Confirmed with A/B comparison against Qualcomm Adreno 830 / driver 512.800.1 on Galaxy S25 Ultra running identical APK — Adreno survives 1000+ frames without crash.
[Reproduction]
1. Initialize Vulkan instance + device through Android system loader (we use ncnn 20260113 with NCNN_SIMPLEVK=1, but any path triggers it). 2. Create VkSurfaceKHR from ANativeWindow. 3. Create VkSwapchainKHR: FIFO, 4-5 images, VK_FORMAT_R8G8B8A8_UNORM, usage = STORAGE_BIT | TRANSFER_DST_BIT | COLOR_ATTACHMENT_BIT. 4. Allocate host-visible staging VkBuffer, memcpy RGBA into it. 5. Record cmd buffer: image layout transition -> vkCmdCopyBufferToImage -> layout transition for present. 6. vkAcquireNextImageKHR (binary semaphore sem_acq). 7. vkQueueSubmit: pWaitSemaphores=[sem_acq], pSignalSemaphores=[sem_ren, in_flight_sem], timeline signal value ++signal_val. 8. vkQueuePresentKHR: pWaitSemaphores=[sem_ren]. 9. On the next frame, call ANY of: - vkWaitForFences(device, 1, &fence, VK_TRUE, UINT64_MAX) - vkWaitSemaphores(device, &swi, UINT64_MAX) - vkWaitSemaphoresKHR(...) - vkGetSemaphoreCounterValue(device, sem, &value) - vkQueueWaitIdle(queue) 10. SIGSEGV inside libGLES_mali.so within 0-6 frames.

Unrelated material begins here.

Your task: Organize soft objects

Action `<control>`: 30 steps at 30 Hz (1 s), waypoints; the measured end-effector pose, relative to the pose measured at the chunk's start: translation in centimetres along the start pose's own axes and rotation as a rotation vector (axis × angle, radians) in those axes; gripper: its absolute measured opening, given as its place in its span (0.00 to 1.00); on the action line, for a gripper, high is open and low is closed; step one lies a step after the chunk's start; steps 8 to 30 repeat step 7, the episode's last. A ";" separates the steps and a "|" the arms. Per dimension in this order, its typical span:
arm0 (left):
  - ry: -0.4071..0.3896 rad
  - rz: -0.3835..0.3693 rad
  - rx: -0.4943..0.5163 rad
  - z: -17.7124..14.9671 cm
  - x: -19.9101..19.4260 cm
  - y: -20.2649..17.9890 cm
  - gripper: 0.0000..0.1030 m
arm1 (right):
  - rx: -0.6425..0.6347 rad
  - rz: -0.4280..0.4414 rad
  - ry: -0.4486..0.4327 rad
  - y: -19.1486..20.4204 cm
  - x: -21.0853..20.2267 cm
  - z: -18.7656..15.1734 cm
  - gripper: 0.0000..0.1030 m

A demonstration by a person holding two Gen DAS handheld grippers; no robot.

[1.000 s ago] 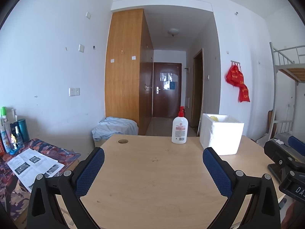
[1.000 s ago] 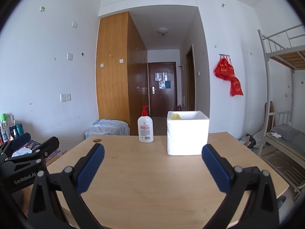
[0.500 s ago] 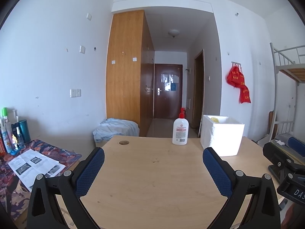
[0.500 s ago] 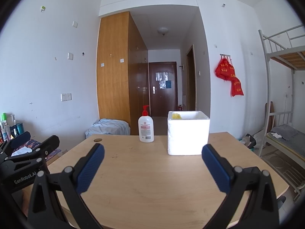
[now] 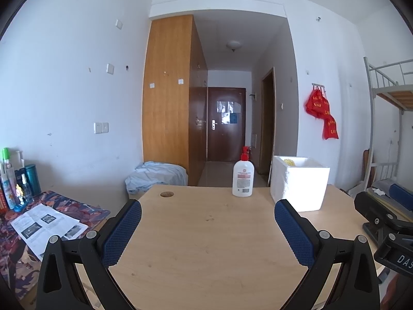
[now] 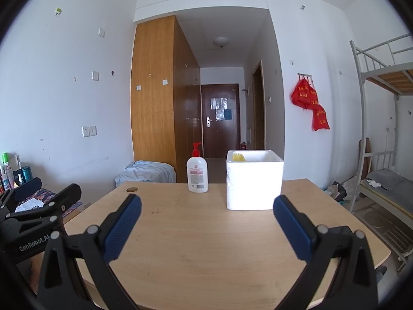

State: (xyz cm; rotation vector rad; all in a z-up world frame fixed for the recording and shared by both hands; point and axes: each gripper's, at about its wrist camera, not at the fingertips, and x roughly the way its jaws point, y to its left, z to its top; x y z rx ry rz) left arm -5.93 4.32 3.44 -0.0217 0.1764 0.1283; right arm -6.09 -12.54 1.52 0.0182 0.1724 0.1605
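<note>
A white foam box (image 5: pixel 299 183) stands at the far right of the wooden table (image 5: pixel 206 232); it also shows in the right wrist view (image 6: pixel 254 180). A yellow soft object (image 6: pixel 238 157) peeks over its rim, also in the left wrist view (image 5: pixel 289 162). My left gripper (image 5: pixel 207 215) is open and empty above the table's near half. My right gripper (image 6: pixel 206 213) is open and empty, level with it, facing the box. Each gripper shows at the edge of the other's view.
A white pump bottle with a red top (image 5: pixel 242 178) stands left of the box, also in the right wrist view (image 6: pixel 197 174). A side table with papers and bottles (image 5: pixel 38 222) is at left. A bunk bed (image 6: pixel 382 180) is at right.
Both grippers have stayed open. The left view has tilted slightly, so the table and box sit a little lower in it. The right view has hardly changed.
</note>
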 end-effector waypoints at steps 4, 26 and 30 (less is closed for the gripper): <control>-0.001 -0.010 0.005 0.0 0.0 -0.1 1.00 | 0.001 0.001 0.003 0.0 0.1 0.0 1.00; -0.010 0.002 0.005 -0.1 -0.1 -0.2 1.00 | 0.001 0.002 0.004 0.0 0.2 0.1 1.00; -0.010 0.002 0.005 -0.1 -0.1 -0.2 1.00 | 0.001 0.002 0.004 0.0 0.2 0.1 1.00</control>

[Stack traces — 5 variants on same device + driver]
--- Variant 1 : vkWaitForFences --- F libc : Fatal signal 11 (SIGSEGV) fault addr 0x306e69be (read) #00 pc 0x21804 /system/lib64/libvulkan.so vulkan::api::WaitForFences+4 #01 pc 0x3b0c1c app::present_real_frame+856
--- Variant 2 : vkWaitSemaphores (timeline) --- F libc : Fatal signal 11 (SIGSEGV) fault addr 0x720600007214 (read) #00 pc 0x995098 /vendor/lib64/egl/mt6991/libGLES_mali.so #01 pc 0x3b0698 app::present_real_frame+936
--- Variant 3 : vkGetSemaphoreCounterValue (poll) --- F libc : Fatal signal 11 (SIGSEGV) fault addr 0x5ffffa67f0 (read) #00 pc 0x1dd63a4 /vendor/lib64/egl/mt6991/libGLES_mali.so #01 pc 0x994fd4 /vendor/lib64/egl/mt6991/libGLES_mali.so #02 pc 0x3b0814 app::present_real_frame+912
--- Variant 4 : vkQueueWaitIdle --- F libc : Fatal signal 11 (SIGSEGV) fault addr 0xbea048453f5f7f8b (read) #00 pc 0x21594 /system/lib64/libvulkan.so vulkan::api::QueueWaitIdle+4 #01 pc 0x3b074c app::present_real_frame+860
--- Variant 5 : skip wait, direct memcpy --- Different crash: CPU memcpy hits unmapped staging buffer page. Demonstrates wait is functionally required.
Fault addresses across variants 1-4 are not random heap pointers — small offsets (0x...7214, 0x...69be) or tagged-looking 0xbea... values — suggesting the ICD computes a bad index off a corrupt internal struct rather than dereferencing uninit memory.
[Vulkan capability advertising vs actual behavior]
ncnn enumeration: [0 Mali-G925-Immortalis MC12] queueC=0[2] queueT=0[2] fp16-p/s/u/a = 1/1/1/1 int8-p/s/u/a = 1/1/1/1 bf16-p/s = 1/0 subgroup = 16 (16~16) ops = 1/1/1/1/1/1/1/1/1/1 fp16-cm = 4x8x8/16x32x32
Related issue: fp16_storage advertised as supported but compute inference compiled with opt.use_fp16_storage=true diverges from CPU fp32 reference by mae = 0.434 over a 921600-pixel golden image at 1280x720 (threshold 0.05 -> FAIL). fp16_packed mae = 0.346 (also FAIL). Pure-fp32 Vulkan passes at mae = 0.045.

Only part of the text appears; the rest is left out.